Except my brother did live, since he returned as my eldest sister, who was born with a birthmark on her foot in the same spot where my grandfather had placed a thumbprint of ash on my brothers foot before he was cremated.
There are no marks on my body from a previous life. Unlike my eldest sister, I was born perfectly blank, perfectly bare. For years, I waited for a mark to appear, a sign of who I was or had been or would become. I searched my body, read and reread it carefully. The sharp point of a tooth, the shape of my hands, the places where I could not bear to be touched: my back, my pelvis, under my chin. I was afraid to change my body in any way, to leave my own mark upon it. I got no tattoos, no piercings. I never dyed my hair, and the one time I had it chemically straightened, I shaved it off afterward. I believed I had to keep my body plain and pristine if I was to receive a sign.
More than once, I believed I had immaculately conceived a child. It is possible for a body to mimic the conditions of pregnancy if the mind believes, possible for the uterus to expand, for the cervix to soften, for the belly to swell. My belly did not swell, but for several months, I felt nauseated and tender, and did not bleed. Every time I found the blood, on the sheets or on my underwear, it was both a relief and a loss.
And my great-grandfathers trunk was recovered. The trunk that slipped off the bridge and fell into the river. The river was not very wide or very deep, and men from the village dove into the water to retrieve it. The family jewels were saved, to be locked in an attic and eventually sold.
Only my great-grandfather had seen his trunk fall into the water. He had seen it sink beneath the surface, carried away by the current. He could not unsee what he had seen. He knew it was an omen of death.

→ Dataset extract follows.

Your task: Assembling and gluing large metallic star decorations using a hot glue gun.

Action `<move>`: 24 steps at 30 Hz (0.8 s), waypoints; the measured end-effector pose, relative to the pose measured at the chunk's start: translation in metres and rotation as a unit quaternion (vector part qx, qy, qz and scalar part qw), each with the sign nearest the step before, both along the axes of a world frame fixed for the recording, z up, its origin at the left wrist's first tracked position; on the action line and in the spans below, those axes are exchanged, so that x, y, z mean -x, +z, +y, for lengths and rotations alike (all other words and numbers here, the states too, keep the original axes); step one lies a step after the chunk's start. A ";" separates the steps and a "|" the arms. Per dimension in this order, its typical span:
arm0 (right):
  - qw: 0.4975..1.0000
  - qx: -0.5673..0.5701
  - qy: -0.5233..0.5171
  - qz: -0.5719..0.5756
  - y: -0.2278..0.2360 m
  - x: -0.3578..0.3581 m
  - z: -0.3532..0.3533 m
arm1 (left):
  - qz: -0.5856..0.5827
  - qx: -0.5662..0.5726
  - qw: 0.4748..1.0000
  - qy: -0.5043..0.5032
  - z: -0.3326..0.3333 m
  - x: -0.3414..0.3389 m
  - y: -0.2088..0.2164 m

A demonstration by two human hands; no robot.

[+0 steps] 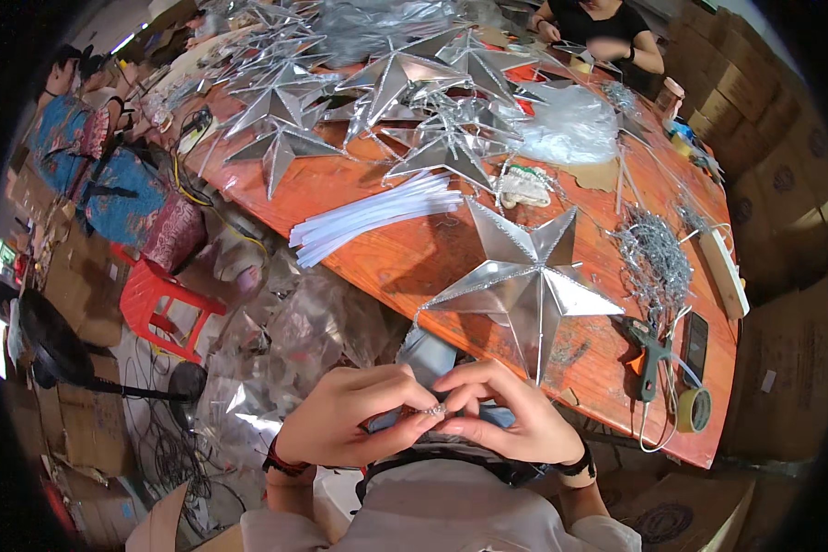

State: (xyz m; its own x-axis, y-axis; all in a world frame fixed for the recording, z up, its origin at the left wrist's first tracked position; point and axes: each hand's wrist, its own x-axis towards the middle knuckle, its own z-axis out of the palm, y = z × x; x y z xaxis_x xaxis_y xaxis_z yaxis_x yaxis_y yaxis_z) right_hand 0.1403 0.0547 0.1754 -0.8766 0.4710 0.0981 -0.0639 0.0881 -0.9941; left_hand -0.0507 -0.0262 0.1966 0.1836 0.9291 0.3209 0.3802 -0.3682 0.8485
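Close to my body, just off the table's near edge, my left hand [359, 416] and my right hand [509, 411] meet fingertip to fingertip. Both are closed in a pinch on a small bit of silver trim [435, 411], mostly hidden by the fingers. Beyond them a large silver star [527, 283] rests on the table, its raised ridges and edges lined with glittering trim. A thin strand hangs from its left tip toward my hands; whether it joins the pinched bit I cannot tell. To the right lie a green glue gun [649, 354] and a tangled heap of silver trim [655, 258].
White sticks [373, 217] lie bundled on the orange wooden table [368, 267]. Several silver stars [281, 147] pile up behind, beside a clear plastic bag [570, 124]. A phone [695, 345] and tape roll [695, 409] sit right. A red stool [161, 304] stands left; other people work around.
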 end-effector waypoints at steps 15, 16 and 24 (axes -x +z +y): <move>0.900 -0.345 -0.266 -0.017 0.013 0.009 0.020 | -0.054 0.098 0.988 0.111 0.000 0.008 -0.011; 0.892 -0.366 -0.265 -0.025 0.016 0.007 0.022 | -0.040 0.074 0.988 0.126 0.002 0.008 -0.010; 0.858 -0.388 -0.329 -0.072 0.006 -0.011 0.007 | -0.023 0.048 0.995 0.084 0.009 0.018 -0.048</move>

As a child, I conflated my great-grandfathers body and his trunk of possessions and imagined it was he who slipped off the bridge and fell into the river. I imagined the water turning pink where he hit his head on a rock, the water carrying him away, downstream, then around a bend, so my great-grandmother and grandmother could no longer see him. All rivers lead to waterfalls or to the ocean, so I imagined my great-grandfather was transported somewhere no one could follow him, although my grandmother did try, since she moved south to Yangon, then called Rangoon, a city by the ocean, and my parents and I tried to follow him even farther since we moved across the Pacific. As a child, I imagined that one day my great-grandfathers body would wash up on a beach in Half Moon Bay the way dead whales, jellyfish, and cows sometimes did.
Even when I learned that my great-grandfather had died of a hemorrhagic stroke, a blood vessel that ruptured in his brain, even when I learned that he had died sitting in a chair, not drowning in a river, and that, for my great-grandfather, dying in the jungle, dying in wartime meant dying in the comfortable ancestral home of his wife, the daughter of a village elder, I could not erase the path that the river had carved in my mind. From under the bridge in Leymyethna, south to join the Pathein River, then through the delta into the Pacific Ocean and across it to the shores of Northern California. A path created by my great-grandfathers body, or rather the absence of his body, an absence that I had to fill with my body since I was reborn from him.